Some reasons are obvious: The test might be intentionally designed to measure
something other than IQ (success in college, performance on a job, money spent
on College Board® prep courses). The test might be designed to test within a
particular IQ range, whether high or low. The test might be designed only to
be taken by people fluent in a particular language, or who received an
education from a particular school. And so on.

But the biggest and least obvious reason why bad IQ tests are everywhere is
that good IQ tests are not only difficult to make, but _expensive_ to make.
Good tests are not made by geniuses in armchairs thinking up riddles.
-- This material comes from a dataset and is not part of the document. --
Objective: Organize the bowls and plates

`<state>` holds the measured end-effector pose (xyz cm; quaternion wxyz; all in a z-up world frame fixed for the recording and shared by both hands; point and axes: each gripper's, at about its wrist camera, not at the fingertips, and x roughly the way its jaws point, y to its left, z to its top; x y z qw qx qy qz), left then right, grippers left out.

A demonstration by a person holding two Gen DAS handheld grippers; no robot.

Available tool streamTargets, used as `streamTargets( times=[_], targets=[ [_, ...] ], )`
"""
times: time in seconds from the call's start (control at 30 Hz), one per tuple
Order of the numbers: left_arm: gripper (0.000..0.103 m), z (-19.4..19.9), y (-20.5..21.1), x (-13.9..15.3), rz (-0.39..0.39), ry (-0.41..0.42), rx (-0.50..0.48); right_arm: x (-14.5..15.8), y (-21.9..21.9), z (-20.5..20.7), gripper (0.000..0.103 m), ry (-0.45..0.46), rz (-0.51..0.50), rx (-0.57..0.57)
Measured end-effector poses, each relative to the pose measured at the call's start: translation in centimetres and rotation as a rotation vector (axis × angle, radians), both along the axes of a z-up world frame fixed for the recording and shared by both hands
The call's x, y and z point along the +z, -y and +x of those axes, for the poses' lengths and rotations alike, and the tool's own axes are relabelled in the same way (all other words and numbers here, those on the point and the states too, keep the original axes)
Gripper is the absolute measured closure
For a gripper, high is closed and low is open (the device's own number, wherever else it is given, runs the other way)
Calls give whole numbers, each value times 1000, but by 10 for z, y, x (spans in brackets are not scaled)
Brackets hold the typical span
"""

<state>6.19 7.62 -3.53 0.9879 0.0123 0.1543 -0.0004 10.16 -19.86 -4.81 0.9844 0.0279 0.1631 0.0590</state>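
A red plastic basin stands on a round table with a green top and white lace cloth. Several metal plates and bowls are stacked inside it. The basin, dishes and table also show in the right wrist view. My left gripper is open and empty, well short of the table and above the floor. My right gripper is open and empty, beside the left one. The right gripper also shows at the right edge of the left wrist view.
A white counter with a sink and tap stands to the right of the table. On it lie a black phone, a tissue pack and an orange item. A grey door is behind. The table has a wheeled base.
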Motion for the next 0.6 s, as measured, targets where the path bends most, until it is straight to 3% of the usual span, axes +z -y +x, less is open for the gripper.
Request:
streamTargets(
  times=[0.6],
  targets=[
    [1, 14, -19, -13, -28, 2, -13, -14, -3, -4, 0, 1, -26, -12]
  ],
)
Test
design is an _empirical science_ , and the final judges of any question's
value are the statistical relationships that show up in the answers when the
test is given.

Empirical evidence sterilizes tests from the biases of their authors, and does
so much more effectively than waiting for complaints from morally outraged
observers. Questions that penalize takers of different cultural backgrounds
are bad questions not because they're socially repugnant, but because they're
noisy--you can demonstrate that people who otherwise score highly get the
question wrong more often than they should. Questions like those addressed in
the blog post, where some really smart people are attracted to a "wrong"
answer, will have negative inter-question correlations among the brightest
subjects, which is a giant blinking neon sign in any analysis.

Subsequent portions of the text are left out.